◆ Assigned task:
Only one stretch of the records below should be repeated. It starts with the line containing "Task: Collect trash" and goes on through the line containing "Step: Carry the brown", exactly as written.

___ Working data ___

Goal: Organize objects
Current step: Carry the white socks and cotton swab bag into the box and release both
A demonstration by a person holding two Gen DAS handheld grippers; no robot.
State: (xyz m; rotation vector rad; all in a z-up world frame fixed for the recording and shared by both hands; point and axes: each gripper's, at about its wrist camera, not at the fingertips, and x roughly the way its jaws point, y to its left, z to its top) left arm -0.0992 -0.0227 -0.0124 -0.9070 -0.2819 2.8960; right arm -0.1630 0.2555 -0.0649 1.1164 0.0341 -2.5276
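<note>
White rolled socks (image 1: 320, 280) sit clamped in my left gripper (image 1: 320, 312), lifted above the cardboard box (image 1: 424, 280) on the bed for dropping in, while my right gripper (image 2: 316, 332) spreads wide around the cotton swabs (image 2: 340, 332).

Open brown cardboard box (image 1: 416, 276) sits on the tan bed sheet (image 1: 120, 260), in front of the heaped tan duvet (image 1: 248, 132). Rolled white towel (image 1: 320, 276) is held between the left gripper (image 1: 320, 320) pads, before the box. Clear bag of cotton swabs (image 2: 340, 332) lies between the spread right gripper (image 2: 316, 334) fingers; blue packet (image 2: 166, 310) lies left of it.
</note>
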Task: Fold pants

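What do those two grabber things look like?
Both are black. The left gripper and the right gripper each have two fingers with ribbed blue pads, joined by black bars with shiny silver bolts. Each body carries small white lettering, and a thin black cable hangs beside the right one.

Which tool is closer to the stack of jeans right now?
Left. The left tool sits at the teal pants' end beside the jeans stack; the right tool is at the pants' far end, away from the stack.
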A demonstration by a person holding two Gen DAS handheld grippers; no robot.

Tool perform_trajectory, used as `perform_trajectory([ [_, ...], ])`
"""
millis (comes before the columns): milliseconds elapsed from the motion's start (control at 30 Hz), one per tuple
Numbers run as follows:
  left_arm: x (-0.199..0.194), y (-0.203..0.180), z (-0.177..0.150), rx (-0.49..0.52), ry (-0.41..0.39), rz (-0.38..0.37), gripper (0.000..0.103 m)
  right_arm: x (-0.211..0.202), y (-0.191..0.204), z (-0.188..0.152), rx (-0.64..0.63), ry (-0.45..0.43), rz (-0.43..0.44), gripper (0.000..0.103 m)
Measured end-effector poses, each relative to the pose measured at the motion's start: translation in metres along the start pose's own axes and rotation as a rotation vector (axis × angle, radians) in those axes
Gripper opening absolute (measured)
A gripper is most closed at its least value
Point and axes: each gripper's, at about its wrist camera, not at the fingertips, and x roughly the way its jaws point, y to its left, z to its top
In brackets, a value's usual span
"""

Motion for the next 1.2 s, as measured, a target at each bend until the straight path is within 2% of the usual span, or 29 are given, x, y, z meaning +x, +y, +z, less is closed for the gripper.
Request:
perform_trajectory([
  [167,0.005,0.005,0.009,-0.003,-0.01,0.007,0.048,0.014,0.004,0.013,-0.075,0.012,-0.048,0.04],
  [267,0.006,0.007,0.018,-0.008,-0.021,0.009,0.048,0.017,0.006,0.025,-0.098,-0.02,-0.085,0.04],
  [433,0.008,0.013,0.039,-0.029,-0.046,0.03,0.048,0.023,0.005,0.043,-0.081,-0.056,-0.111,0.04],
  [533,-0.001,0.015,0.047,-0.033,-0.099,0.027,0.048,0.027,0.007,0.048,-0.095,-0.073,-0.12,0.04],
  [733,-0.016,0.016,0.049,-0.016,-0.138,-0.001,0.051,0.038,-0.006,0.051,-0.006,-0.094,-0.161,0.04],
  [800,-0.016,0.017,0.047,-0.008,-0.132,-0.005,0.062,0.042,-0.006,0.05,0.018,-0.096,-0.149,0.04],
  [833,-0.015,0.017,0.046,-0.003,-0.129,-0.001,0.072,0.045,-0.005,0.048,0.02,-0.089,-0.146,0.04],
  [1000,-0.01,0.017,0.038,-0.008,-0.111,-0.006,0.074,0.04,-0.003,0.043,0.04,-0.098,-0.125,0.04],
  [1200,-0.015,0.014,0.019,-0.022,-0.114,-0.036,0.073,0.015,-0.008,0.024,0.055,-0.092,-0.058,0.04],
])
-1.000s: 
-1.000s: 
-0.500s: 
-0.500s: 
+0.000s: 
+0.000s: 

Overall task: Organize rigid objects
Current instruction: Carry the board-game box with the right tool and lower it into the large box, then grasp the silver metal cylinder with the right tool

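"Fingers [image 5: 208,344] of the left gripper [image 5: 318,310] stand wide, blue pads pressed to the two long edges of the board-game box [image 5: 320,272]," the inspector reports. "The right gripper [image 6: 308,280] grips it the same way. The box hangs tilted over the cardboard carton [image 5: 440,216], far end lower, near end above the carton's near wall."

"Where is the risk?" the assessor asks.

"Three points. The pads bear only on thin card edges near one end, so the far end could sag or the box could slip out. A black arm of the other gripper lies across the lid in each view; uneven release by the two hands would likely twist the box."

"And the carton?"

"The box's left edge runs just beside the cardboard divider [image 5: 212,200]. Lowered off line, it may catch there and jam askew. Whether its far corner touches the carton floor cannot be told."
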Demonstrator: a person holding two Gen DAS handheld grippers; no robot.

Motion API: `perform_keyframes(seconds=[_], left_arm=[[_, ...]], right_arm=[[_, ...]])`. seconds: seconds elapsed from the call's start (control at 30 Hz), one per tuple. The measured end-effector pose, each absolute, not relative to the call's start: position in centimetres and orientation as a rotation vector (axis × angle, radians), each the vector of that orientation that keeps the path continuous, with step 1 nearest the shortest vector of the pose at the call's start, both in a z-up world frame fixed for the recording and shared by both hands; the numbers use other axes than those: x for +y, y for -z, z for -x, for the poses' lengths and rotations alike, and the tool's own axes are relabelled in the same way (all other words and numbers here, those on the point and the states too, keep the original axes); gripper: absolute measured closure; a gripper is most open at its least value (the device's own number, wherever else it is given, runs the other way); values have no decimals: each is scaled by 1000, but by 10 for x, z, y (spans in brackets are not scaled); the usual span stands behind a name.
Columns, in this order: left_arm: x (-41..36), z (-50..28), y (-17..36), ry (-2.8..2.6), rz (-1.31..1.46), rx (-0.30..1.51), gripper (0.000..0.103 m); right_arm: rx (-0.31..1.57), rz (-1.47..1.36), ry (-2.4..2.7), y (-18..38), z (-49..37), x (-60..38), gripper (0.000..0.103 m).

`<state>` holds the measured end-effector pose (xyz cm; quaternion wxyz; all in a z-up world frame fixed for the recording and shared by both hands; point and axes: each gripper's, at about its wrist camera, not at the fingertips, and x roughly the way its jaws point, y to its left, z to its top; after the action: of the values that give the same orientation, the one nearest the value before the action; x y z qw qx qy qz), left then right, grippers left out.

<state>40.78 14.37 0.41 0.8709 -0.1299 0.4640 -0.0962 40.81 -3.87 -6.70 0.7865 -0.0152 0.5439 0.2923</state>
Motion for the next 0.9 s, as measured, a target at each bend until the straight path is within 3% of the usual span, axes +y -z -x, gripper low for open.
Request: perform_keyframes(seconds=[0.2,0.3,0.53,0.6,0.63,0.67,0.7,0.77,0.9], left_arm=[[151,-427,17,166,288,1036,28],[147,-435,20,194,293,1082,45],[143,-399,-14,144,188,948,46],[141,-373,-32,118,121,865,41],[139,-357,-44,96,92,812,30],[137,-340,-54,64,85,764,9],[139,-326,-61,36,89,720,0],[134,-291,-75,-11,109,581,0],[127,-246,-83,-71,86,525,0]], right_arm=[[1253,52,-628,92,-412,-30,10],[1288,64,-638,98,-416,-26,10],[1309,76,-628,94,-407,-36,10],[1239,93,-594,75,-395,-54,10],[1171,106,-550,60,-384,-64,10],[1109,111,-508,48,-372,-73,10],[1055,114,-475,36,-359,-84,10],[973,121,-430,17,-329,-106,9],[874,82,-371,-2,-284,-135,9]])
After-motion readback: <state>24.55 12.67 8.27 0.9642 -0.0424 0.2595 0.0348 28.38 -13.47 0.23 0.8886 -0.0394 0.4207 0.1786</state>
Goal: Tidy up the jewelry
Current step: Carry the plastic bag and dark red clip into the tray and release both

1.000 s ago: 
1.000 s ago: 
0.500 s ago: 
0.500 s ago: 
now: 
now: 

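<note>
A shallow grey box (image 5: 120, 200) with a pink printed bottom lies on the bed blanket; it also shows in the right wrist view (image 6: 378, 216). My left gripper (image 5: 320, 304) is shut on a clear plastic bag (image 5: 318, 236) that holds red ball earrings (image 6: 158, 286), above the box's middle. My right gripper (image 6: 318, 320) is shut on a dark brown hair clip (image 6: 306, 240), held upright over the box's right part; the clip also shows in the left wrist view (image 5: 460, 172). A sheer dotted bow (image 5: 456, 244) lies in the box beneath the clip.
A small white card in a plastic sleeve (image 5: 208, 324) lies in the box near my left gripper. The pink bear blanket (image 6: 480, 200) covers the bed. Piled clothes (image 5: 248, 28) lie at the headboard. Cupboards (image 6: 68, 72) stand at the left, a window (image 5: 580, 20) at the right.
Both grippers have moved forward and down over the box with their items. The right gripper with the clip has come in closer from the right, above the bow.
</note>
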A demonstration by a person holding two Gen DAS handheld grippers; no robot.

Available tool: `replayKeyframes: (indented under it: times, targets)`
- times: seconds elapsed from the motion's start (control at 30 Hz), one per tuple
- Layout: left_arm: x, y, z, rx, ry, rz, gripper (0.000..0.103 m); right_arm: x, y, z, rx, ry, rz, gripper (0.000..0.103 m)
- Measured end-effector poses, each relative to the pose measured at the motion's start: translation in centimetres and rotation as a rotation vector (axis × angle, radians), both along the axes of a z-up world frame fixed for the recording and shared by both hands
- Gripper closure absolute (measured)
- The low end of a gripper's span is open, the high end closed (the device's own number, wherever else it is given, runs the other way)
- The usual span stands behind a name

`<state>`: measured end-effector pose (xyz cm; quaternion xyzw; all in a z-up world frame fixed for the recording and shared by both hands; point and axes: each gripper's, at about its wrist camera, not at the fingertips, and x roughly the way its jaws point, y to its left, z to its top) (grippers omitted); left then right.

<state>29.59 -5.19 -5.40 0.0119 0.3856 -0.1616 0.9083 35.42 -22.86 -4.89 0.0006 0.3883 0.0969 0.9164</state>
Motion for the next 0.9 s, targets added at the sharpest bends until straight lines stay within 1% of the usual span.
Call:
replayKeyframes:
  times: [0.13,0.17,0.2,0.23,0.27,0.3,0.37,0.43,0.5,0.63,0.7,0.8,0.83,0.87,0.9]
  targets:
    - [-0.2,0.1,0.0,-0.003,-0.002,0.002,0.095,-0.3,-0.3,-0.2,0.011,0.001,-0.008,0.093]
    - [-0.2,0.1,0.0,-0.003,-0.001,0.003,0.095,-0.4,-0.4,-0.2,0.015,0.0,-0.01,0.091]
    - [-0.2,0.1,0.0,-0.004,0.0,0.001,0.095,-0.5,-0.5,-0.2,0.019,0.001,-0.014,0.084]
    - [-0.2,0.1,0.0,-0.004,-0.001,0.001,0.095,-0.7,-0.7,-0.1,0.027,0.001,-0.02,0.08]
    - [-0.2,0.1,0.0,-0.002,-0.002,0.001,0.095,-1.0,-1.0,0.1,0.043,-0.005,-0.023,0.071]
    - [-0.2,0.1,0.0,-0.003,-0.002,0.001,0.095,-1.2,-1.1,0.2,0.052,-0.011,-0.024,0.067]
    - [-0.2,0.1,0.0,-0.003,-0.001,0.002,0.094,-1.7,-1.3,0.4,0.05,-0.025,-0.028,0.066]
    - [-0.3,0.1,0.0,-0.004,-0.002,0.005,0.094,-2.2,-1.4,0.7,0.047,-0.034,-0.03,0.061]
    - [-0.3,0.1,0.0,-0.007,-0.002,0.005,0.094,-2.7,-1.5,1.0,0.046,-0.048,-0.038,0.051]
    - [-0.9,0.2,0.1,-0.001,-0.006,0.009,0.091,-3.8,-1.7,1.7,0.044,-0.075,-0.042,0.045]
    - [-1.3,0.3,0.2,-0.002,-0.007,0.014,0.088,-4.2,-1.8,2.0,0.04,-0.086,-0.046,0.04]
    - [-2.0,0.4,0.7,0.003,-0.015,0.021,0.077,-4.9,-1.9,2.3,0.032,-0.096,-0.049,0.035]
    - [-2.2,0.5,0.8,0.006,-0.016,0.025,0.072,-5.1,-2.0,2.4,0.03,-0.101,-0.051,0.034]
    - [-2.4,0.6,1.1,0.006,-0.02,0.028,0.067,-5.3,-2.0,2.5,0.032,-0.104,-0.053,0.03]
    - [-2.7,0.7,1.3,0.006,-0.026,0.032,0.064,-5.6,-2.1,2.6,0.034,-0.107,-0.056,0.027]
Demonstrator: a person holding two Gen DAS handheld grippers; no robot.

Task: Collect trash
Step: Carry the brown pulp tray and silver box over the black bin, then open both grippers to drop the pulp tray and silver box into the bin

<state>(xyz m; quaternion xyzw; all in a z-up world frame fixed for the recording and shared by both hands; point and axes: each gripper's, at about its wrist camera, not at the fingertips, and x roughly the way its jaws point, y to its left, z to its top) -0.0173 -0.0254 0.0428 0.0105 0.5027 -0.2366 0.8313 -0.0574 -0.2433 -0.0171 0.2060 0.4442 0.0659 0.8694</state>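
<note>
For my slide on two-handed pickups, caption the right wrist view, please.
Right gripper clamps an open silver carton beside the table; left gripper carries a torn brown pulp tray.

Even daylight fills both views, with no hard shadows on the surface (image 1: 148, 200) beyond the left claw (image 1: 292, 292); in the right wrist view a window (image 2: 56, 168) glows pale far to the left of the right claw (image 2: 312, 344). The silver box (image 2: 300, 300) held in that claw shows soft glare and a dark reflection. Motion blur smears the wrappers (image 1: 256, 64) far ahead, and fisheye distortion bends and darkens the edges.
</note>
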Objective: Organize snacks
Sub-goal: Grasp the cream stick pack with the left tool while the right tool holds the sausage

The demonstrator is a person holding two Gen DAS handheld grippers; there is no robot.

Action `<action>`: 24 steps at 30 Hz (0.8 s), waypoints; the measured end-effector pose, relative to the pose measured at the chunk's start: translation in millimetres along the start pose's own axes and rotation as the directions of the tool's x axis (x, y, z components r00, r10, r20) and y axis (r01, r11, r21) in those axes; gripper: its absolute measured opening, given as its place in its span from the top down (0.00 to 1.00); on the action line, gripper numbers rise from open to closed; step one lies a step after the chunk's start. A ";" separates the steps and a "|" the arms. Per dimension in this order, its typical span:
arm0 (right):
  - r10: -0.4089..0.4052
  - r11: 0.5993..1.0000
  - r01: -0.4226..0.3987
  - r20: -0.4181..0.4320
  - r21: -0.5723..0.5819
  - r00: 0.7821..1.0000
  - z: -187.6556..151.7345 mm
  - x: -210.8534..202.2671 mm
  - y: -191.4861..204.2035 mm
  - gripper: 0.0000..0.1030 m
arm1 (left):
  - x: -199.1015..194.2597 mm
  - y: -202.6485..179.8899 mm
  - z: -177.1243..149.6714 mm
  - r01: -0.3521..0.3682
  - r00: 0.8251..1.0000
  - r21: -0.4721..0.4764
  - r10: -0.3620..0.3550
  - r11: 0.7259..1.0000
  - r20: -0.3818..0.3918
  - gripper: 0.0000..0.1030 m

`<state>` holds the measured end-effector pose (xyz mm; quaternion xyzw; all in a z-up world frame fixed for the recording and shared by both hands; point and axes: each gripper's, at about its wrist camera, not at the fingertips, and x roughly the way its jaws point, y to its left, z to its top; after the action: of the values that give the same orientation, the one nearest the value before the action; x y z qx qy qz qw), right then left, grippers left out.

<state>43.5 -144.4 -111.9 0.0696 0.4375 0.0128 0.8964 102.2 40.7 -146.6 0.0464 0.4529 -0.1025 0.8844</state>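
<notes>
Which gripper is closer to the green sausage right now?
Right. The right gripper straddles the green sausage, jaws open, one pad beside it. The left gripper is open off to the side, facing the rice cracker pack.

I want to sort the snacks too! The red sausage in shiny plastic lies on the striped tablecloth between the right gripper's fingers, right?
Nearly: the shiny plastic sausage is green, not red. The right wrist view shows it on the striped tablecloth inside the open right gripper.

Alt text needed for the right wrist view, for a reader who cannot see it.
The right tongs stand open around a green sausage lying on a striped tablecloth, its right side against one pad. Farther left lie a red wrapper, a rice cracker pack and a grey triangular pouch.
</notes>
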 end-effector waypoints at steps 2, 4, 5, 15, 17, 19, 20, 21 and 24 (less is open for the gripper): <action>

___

◆ Reply to the task:
Task: Collect trash
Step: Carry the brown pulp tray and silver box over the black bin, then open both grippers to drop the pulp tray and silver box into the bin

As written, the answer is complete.